Kanazawa Castle (金沢城,
Kanazawa-jō) is a large, well-restored castle in Kanazawa, Ishikawa
Prefecture, Japan. It is located adjacent to the celebrated
Kenroku-en Garden, which once formed the castle's private outer garden.
The castle was founded in 1583 when the Maeda family moved to
Kanazawa to establish the Kaga Domain. It was greatly
reconstructed in 1592 after the Battle of Bunroku, at which time its
moats were dug. It was burned down and reconstructed in 1620-21
and again in 1631-32, then almost completely gutted in the great
Kanazawa fire of 1759, and rebuilt in 1762 and 1788 (Ishikawa-mon Gate).
After several minor fires and an earthquake, it was again destroyed by
fire in 1881.
What remains, including the 1788 Ishikawa Gate, is now part of
Kanazawa Castle Park.
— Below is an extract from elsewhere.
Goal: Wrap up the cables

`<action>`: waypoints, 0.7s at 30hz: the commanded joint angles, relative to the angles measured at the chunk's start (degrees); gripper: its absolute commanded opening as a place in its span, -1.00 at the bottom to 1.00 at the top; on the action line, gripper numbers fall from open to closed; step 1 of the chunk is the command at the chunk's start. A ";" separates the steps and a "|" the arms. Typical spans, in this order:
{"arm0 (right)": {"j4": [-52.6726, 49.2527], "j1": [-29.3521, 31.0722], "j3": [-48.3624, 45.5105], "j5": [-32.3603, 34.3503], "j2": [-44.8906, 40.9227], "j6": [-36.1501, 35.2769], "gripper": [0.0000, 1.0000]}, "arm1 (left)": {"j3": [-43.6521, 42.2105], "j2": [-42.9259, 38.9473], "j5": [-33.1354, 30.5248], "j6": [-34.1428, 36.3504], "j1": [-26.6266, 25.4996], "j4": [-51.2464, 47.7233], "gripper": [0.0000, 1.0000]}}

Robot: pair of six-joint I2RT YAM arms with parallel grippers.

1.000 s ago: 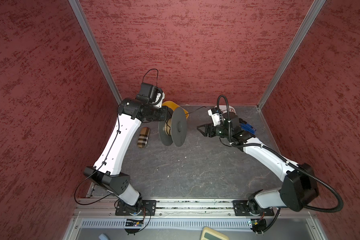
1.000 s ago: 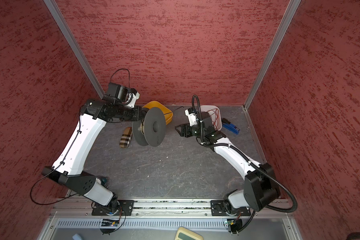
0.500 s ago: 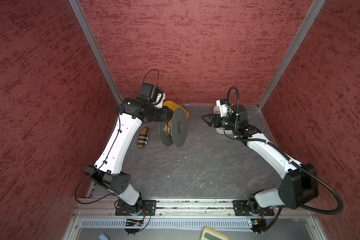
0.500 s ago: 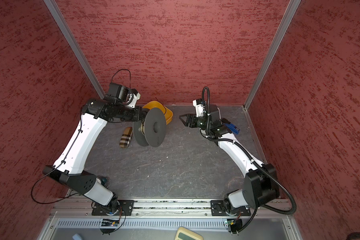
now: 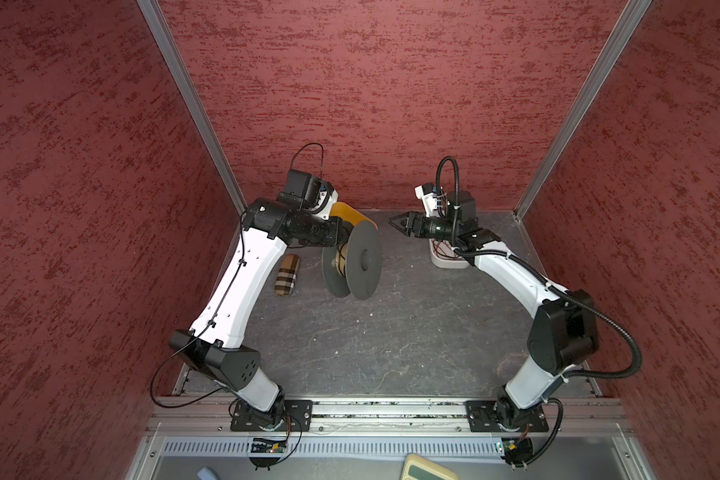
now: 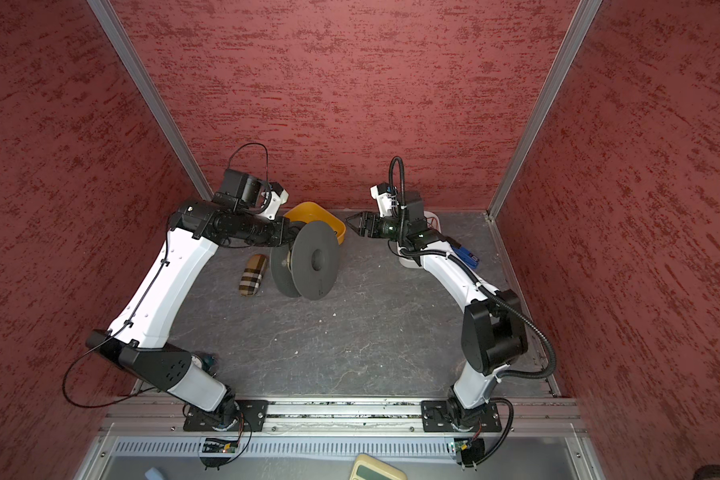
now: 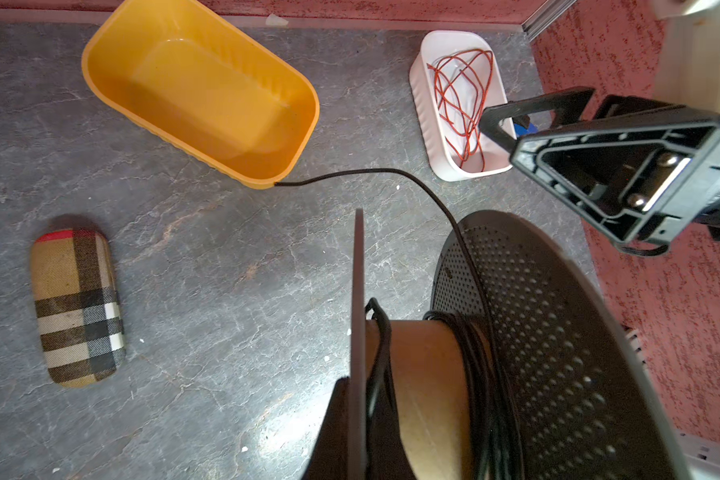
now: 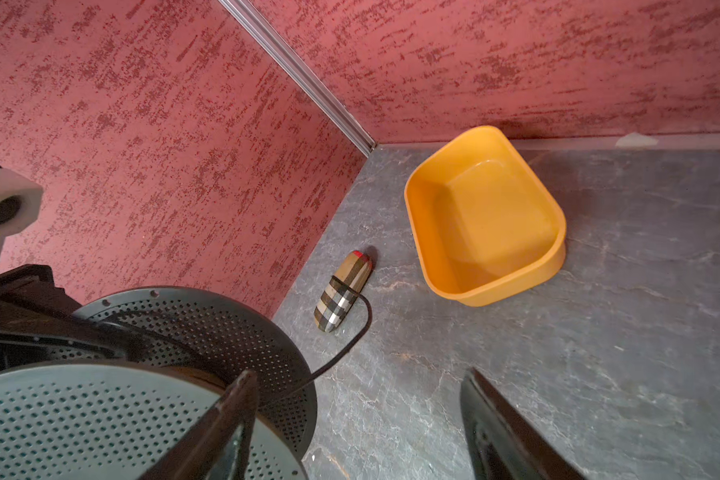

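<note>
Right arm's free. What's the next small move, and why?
Probably bring the open right gripper down to the black wire: its loose tail trails from the grey spool, held by the left gripper, to the yellow bin, unwound.

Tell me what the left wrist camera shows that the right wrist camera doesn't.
Only the left wrist view shows the white tub with the red-brown wires coiled inside it. Only the right wrist view shows the metal corner strip between the red walls near the yellow tub, and a white block on the left arm. Both show the yellow tub, the plaid case, the grey spool, the black cable trailing off it, and the open right gripper.
</note>
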 commanded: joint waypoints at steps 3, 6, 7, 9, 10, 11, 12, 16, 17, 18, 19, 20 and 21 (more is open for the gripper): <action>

The Sanjukken Nagaya (an Important Cultural
Asset) and the Tsurumaru Storehouse are two additional remaining
The Hishi Yagura turret, Gojikken Nagaya warehouse, and
Hashizume-mon Tsuzuki Yagura turret were faithfully restored in 2001 to
their 1809 form, using traditional construction methods. Today's
pillars are Japanese Hinoki Cypress with massive American cypress as
ceiling beams. It is such a large structure within that in the
late 1700s it was called "the palace of 1,000 tatami". The
castle's distinctive, whitish roof tiles are made of lead. The
reason for that is not only that they are fireproof, but also that in
times of siege, the tiles could be melted down and cast into bullets.